▸ What needs to be done
Print the listing exactly as it stands, and skip any pictures in it.

▸ Available data
== == ==
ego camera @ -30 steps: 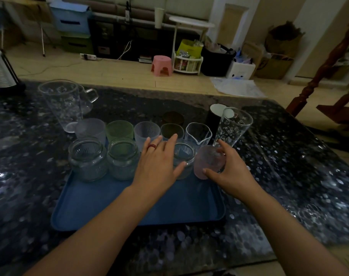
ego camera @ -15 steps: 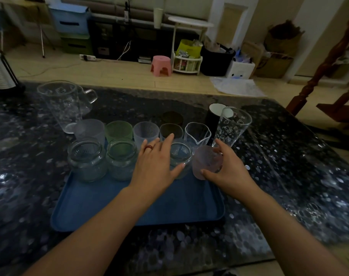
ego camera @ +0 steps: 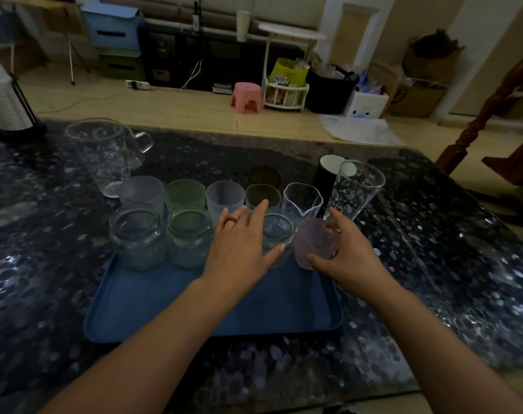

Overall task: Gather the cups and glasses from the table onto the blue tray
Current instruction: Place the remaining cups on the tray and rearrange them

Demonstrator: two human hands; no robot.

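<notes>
A blue tray [ego camera: 164, 309] lies on the dark speckled table. Along its far part stand several cups and jars: two clear jars [ego camera: 138, 237] at the left, a frosted cup [ego camera: 142, 189], a green cup [ego camera: 185, 194] and more behind. My right hand [ego camera: 348, 255] grips a pink frosted cup [ego camera: 312, 243] at the tray's far right corner. My left hand [ego camera: 242, 246] rests with straight fingers against a clear jar [ego camera: 279, 234] next to the pink cup. A tall printed glass [ego camera: 355, 189] stands just right of the tray.
A large clear pitcher [ego camera: 102, 150] stands on the table beyond the tray's left end. A black mug [ego camera: 326, 174] and a dark cup [ego camera: 264, 174] stand behind the row. The table's far edge [ego camera: 254, 135] meets a wooden floor with a pink stool [ego camera: 247, 95].
The pink cup in my right hand has shifted slightly left, closer to the clear jar. My left hand has stayed against that jar.
</notes>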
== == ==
▸ Solution
ego camera @ -30 steps: 
ego camera @ -15 steps: 
ego camera @ +0 steps: 

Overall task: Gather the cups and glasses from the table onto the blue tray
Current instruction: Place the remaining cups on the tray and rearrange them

Demonstrator: two human hands; no robot.

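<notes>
A blue tray [ego camera: 164, 309] lies on the dark speckled table. Along its far part stand several cups and jars: two clear jars [ego camera: 138, 237] at the left, a frosted cup [ego camera: 142, 189], a green cup [ego camera: 185, 194] and more behind. My right hand [ego camera: 348, 255] grips a pink frosted cup [ego camera: 312, 243] at the tray's far right corner. My left hand [ego camera: 242, 246] rests with straight fingers against a clear jar [ego camera: 279, 234] next to the pink cup. A tall printed glass [ego camera: 355, 189] stands just right of the tray.
A large clear pitcher [ego camera: 102, 150] stands on the table beyond the tray's left end. A black mug [ego camera: 326, 174] and a dark cup [ego camera: 264, 174] stand behind the row. The table's far edge [ego camera: 254, 135] meets a wooden floor with a pink stool [ego camera: 247, 95].
The pink cup in my right hand has shifted slightly left, closer to the clear jar. My left hand has stayed against that jar.
</notes>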

The answer has nothing more to it.